Lith vérifia l’heure sur sa montre de poche. C’était un objet magique qu’il avait fabriqué lorsqu’il travaillait comme professeur assistant à l’académie. À part l’armée et l’Association des mages, très peu de gens utilisaient des horloges.
En raison de sa fonction complexe, une montre devait être en argent et nécessiter un cristal magique vert. Comme tout autre objet enchanté, seul celui qui l’avait imprimé pouvait l’utiliser. Entre les matériaux et la fabrication, les montres coûtaient cher.
Elles étaient donc considérés comme trop chères pour leur utilisation. Les roturiers faisaient leur propre horaire, tandis que les nobles préféraient les cadrans solaires et les sabliers.
‘Sept heures pile. Espérons que je ne sois ni trop ni pas assez habillée par rapport à elle. La première impression est vitale.’ Lith portait un manteau beige sur une chemise rouge et un pantalon blanc.
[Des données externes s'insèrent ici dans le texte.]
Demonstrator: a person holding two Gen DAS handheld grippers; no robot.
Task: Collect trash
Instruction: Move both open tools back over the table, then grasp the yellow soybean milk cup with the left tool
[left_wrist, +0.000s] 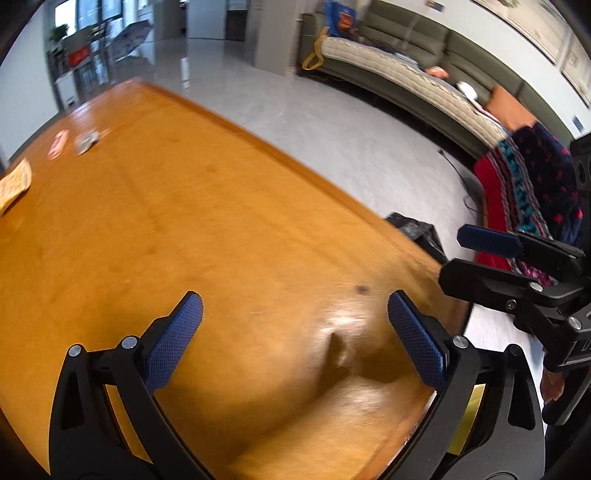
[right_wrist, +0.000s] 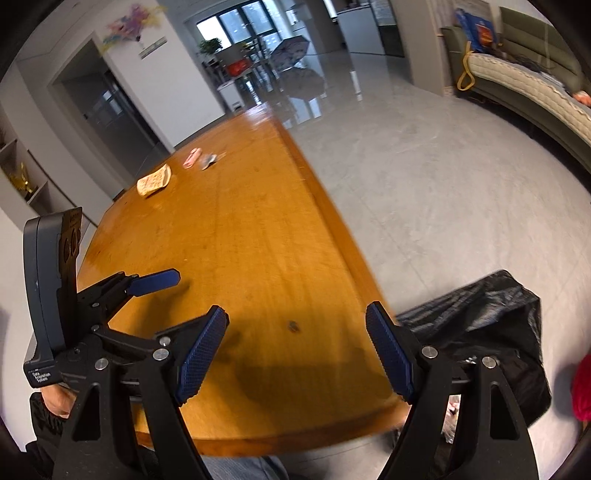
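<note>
Both tools hover over the wooden desk (right_wrist: 258, 240). The left tool (left_wrist: 295, 328) is spread with nothing between its blue pads; the right tool (right_wrist: 295, 347) is spread and empty too. 3 bits of trash lie at the desk's far end, upper left of the right wrist frame: a beige wrapper (right_wrist: 154, 180), a pink wrapper (right_wrist: 192, 158) and a silver wrapper (right_wrist: 207, 161). A black bin bag (right_wrist: 480, 332) sits on the floor, lower right.

The left gripper (left_wrist: 295, 332) points down, its blue fingers (left_wrist: 177, 339) wide apart with nothing between them. The right gripper (right_wrist: 295, 354) points down too, wide and empty. In the left view it sits at three o'clock.
</note>
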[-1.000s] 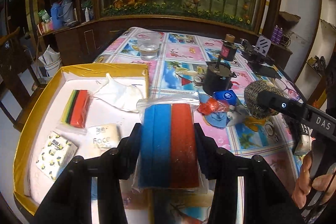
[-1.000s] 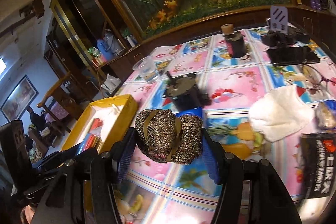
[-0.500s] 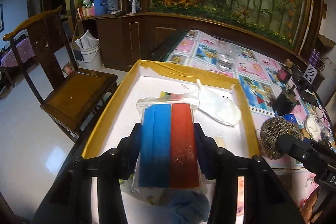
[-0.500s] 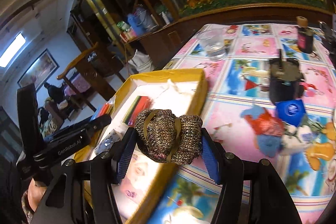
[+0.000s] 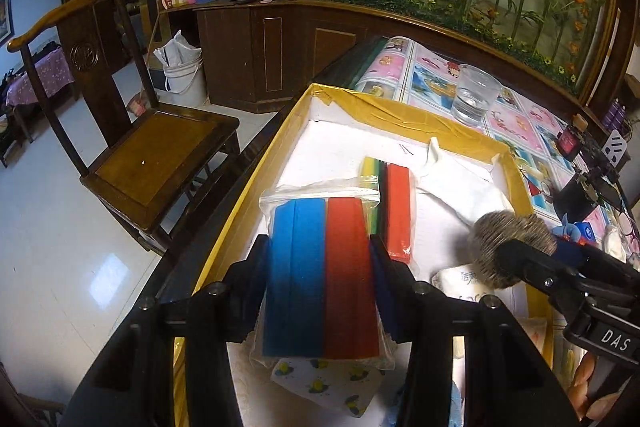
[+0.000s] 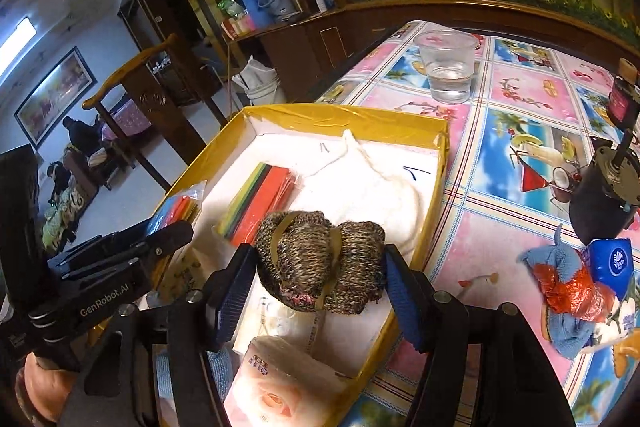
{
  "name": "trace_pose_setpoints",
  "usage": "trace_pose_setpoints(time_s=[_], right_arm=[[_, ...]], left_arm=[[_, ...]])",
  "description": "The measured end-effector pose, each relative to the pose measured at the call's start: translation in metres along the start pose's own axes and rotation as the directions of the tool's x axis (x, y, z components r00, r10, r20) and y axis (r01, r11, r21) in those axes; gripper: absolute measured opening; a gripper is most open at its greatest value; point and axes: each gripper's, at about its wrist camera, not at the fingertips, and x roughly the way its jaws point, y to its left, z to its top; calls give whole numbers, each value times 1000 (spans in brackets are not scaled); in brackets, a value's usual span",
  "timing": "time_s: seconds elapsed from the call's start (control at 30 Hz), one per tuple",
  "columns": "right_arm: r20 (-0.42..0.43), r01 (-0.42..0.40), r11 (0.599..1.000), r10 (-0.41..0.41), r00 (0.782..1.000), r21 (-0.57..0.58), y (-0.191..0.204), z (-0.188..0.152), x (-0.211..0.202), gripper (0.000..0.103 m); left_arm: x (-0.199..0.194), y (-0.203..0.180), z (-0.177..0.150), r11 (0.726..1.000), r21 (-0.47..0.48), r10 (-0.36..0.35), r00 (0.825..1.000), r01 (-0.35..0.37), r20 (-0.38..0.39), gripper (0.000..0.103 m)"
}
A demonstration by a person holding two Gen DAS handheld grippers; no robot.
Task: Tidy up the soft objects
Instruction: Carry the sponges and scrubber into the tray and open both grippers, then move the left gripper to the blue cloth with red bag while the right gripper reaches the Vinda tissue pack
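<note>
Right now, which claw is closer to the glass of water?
Right. The right claw, over the yellow box's table side, sits nearer the glass of water; the left claw is over the far side.

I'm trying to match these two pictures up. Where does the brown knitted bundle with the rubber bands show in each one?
Left wrist view: the brown knitted bundle sits at right of centre, at the tip of the right gripper, over the yellow-rimmed white tray.
Right wrist view: the bundle is at lower centre, between that gripper's blue pads, which have just been opening.
Shared landmark: the clear plastic cup of water beyond the tray.
</note>
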Motion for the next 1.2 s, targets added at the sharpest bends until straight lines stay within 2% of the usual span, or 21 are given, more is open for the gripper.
trace_pose_setpoints(time_s=[0.07,0.13,0.23,0.27,0.33,0.4,0.47,0.53,0.67,0.8,0.87,0.93,1.07,1.2], right_arm=[[7,-16,1000,16,1000,9,-1,1,-4,76],[22,-24,1000,24,999,12,-1,2,-9,81],[69,-43,999,43,997,9,0,4,-23,81],[93,-32,999,32,995,4,0,5,-31,81],[145,5,1000,-3,989,-12,0,7,-48,83],[228,76,997,-67,971,-32,0,8,-71,94],[321,137,989,-115,940,-48,-4,5,-96,103],[350,153,988,-134,927,-26,-17,3,-111,102],[299,102,989,-129,946,103,-75,-3,-125,102],[314,91,974,-154,937,207,-126,-13,-147,102],[286,164,957,-232,930,241,-145,-16,-155,102],[243,222,929,-298,923,297,-164,-20,-159,102],[184,159,896,-254,950,415,-197,-28,-162,102],[183,164,883,-267,946,441,-205,-31,-169,102]], left_arm=[[0,2,0,1000,-13,-1,1000,1,-3,47],[0,4,-1,1000,-20,-6,1000,6,-8,53],[-6,5,-2,1000,-19,-7,1000,7,-1,58],[-8,4,-2,1000,-16,-9,1000,9,1,64],[-14,3,-3,1000,-15,-13,1000,13,14,66],[-20,0,-4,1000,-9,-24,999,25,21,66],[-27,-7,-7,999,3,-41,999,41,30,66],[-32,-16,-9,998,20,-52,998,52,34,66],[-41,-42,-10,994,57,-96,994,93,45,66],[-48,-78,-14,983,114,-149,988,143,42,67],[-48,-100,-15,974,144,-179,983,173,28,73],[-47,-124,-18,963,175,-207,978,203,6,73],[-36,-172,-22,936,193,-283,955,294,-82,73],[-16,-209,-21,921,139,-341,925,365,-169,73]])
Il aimait s’habiller dans des couleurs sombres, surtout en noir. Malheureusement, toutes les femmes de sa vie, de sa mère à sa dernière petite amie, étaient d’accord pour dire qu’elles donnaient à Lith l’air d’un croque-mort. Les couleurs claires mettaient plutôt en valeur ses yeux bruns et sa peau olivâtre.
Kamila était déjà là. Elle discutait avec Xilo, le réceptionniste, et il avait l’air d’être très drôle puisque Lith pouvait l’entendre rire à travers la porte en bois massif.
“Désolé de t’avoir fait attendre. Tu es là depuis longtemps ?” Lith maudit intérieurement sa montre à gousset apparemment peu fiable.
“Ne t’inquiéte pas, je suis arrivé tôt. Xilo me racontait une histoire incroyable à propos d’un mage si avare qu’il faisait des grimaces en lisant le menu.”
“On dirait que c’est un sacré bonhomme.” dit-il en fixant Xilo d’un regard qui promettait une mort atroce. Le pauvre réceptionniste évita de devoir changer de pantalon uniquement parce que lorsque Kamila se tourna vers Lith, l’intention meurtrière disparut.
“Allons-y, j’ai déjà choisi notre table.” Elle lui prit la main et l’entraîna vers la salle adjacente.